BEGIN Data excerpts
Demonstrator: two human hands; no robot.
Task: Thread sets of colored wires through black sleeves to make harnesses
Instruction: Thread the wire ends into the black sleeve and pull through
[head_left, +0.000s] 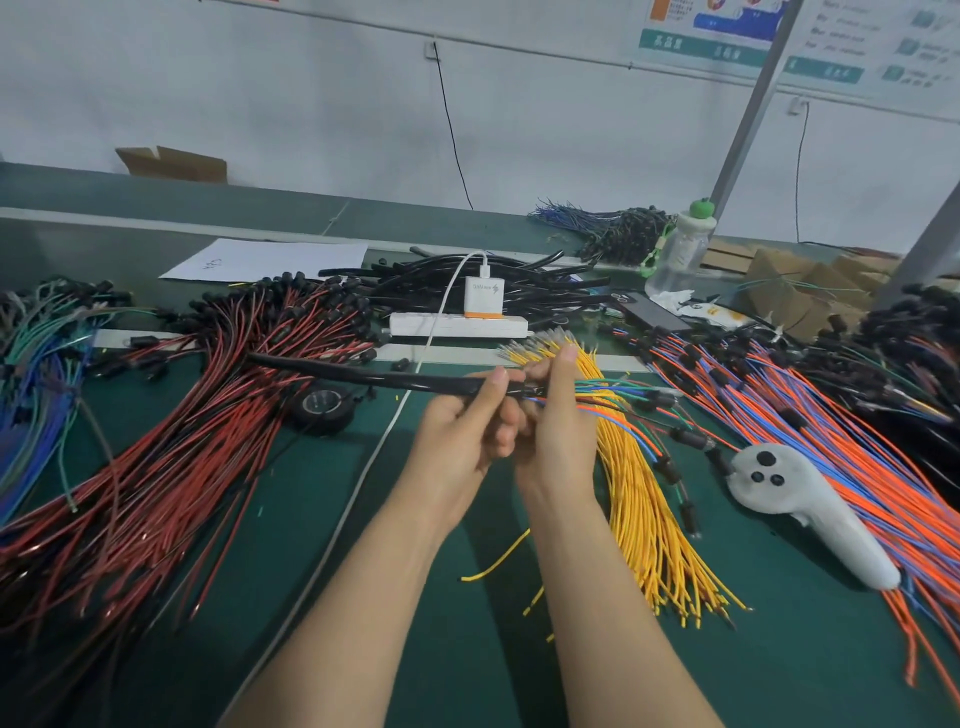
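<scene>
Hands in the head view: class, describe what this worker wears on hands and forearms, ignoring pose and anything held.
Nothing is worn. The left hand and right hand are bare: no gloves, rings or tape on the fingers; visible nails are short. The left forearm and right forearm are bare to the frame edge: no sleeves, watch or wristband.
</scene>
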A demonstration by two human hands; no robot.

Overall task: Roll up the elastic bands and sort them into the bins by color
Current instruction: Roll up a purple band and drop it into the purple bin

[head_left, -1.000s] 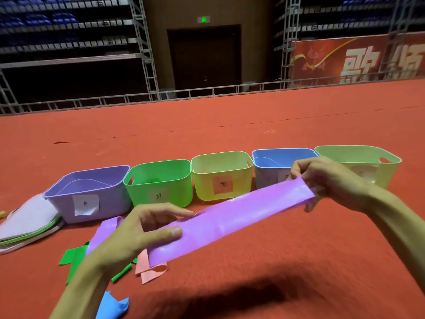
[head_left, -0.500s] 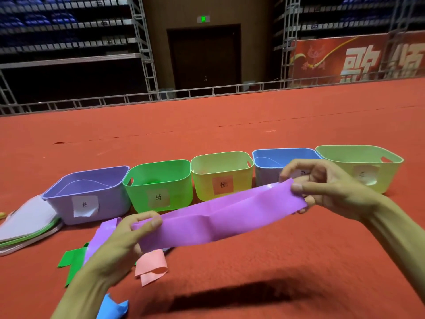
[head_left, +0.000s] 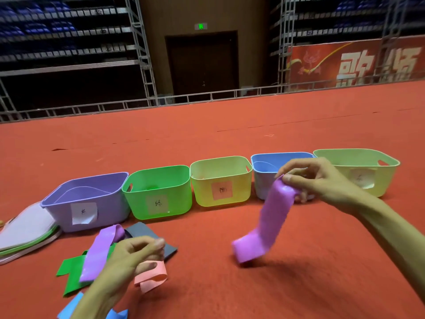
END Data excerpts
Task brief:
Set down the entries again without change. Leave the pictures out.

The completed task:
Demonstrator: two human hands; no robot.
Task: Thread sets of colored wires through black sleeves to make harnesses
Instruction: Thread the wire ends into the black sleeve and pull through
[head_left, +0.000s] 
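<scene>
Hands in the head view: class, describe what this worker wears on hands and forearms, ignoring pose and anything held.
Nothing is worn. The left hand and right hand are bare: no gloves, rings or tape on the fingers; visible nails are short. The left forearm and right forearm are bare to the frame edge: no sleeves, watch or wristband.
</scene>
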A demonstration by two human hands; no robot.

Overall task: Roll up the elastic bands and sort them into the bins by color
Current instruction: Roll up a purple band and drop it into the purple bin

[head_left, -1.000s] 
[head_left, -0.500s] 
[head_left, +0.000s] 

No further answer is expected.